The alarm bells in his head were blaring at him to put it all together, and as Dean did another sweep of the area he saw an army vehicle pass by just in sight at the edge of the hill. It was as small as a toy. His eyes narrowed. The uniforms, the small chains, the technology – he noticed as well a soldier walked to the hill to look over at him and pulled out a walkie-talkie to murmur something into it; it was all scaled to Sam's size.
Dean was the one out of place.
He straightened his shoulders, trying not to let the General Officer below know how thrown off he was – which was difficult because he knew at their smaller size they could read every small detail of his body language. His calculated thoughts unknowingly mirrored his brothers: 'This didn't make sense… Unless I was somehow thrown into an alternate reality or something going through the storm?'
"What makes you so sure I won't just break free and go get him then?" Dean snarled, fingers curling into the sand. Sand, he now noticed, that was practically miniscule.
The man smiled, "Don't worry my men have your brother, Sam, nice and comfortable up at our camp. But the moment – the very second – they hear your thunderous movements break free they will shoot him through the skull before you even get a chance to breach the hill." He said this all calmly, in a manner that suggested he knew he had all the power in this situation despite Dean being big enough to sweep him off his feet into a crushing fist in a second. A flicker of black passed over the General's eyes as his smile grew.
Dean's hands slackened as his mind reeled both from the threat to his brother and what he saw. The man was so small it was difficult to make out, but Dean was a skilled hunter. "You know, where I come from I hunt down demons like you."

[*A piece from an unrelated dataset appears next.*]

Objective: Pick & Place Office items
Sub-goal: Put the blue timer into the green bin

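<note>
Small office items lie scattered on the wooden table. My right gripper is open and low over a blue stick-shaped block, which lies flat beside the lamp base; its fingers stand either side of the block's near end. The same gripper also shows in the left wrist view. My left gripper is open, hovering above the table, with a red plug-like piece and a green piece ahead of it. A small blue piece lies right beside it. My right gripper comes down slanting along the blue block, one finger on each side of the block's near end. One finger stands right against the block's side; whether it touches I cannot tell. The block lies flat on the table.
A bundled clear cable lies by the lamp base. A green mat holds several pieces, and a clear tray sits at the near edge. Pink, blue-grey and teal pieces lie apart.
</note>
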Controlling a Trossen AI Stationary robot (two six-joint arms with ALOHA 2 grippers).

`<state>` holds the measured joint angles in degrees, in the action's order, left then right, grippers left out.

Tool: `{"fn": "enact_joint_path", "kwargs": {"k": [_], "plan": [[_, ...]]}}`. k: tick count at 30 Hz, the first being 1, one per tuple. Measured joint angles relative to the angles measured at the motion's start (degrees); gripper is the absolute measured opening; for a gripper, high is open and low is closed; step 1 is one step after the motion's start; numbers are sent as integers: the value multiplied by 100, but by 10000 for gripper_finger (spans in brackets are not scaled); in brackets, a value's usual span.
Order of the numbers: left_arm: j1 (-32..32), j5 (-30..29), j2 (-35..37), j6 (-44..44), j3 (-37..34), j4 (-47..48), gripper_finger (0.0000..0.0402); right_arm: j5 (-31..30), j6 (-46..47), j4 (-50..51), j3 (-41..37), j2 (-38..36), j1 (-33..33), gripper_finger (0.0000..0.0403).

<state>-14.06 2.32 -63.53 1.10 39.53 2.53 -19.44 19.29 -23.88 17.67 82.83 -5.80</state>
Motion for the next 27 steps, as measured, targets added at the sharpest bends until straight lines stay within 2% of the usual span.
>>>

The possessed General smiled bigger then, eyes going solid black to confirm Dean saw correctly. "I've heard of realms where hunters exist – exciting." He rubbed his hands together. "But here, there is none of your kind. This place, these nations, have been at peace for so long it was practically begging me to start some fun. To cause some much needed chaos." The demon raised an eyebrow and looked Dean up and down. "And right before I make my move you happen to wash up from some other reality." He chuckled, a smile growing grotesquely across his lips. "Whether you intend to or not, simply your ginormous presence will cause mass panic before even more ensues from my troops destruction. But you don't need to worry about that, you just need to think about your brother, and how he would look with a bullet in his brain if you so much as make a wrong move."
Dean glared down at the demon, disgust rolling in his stomach as he thought of the hand he would be playing in its plan. This could all be a bluff, Dean knew and suspected deeply – the demon could have simply strewn this lie together based on what it overheard Dean saying about Sam just then, but it was a bluff he couldn't afford to act on and the man knew it. He let out a huff of anger, blood boiling.
The demon laughed, knowing he had Dean trapped. "Smart little hunter," he said with a wink before letting the black slide away to reveal normal, pale blue eyes. He turned and made his way back up the hill, whistling, while Dean stared out at the ocean with clenched fists.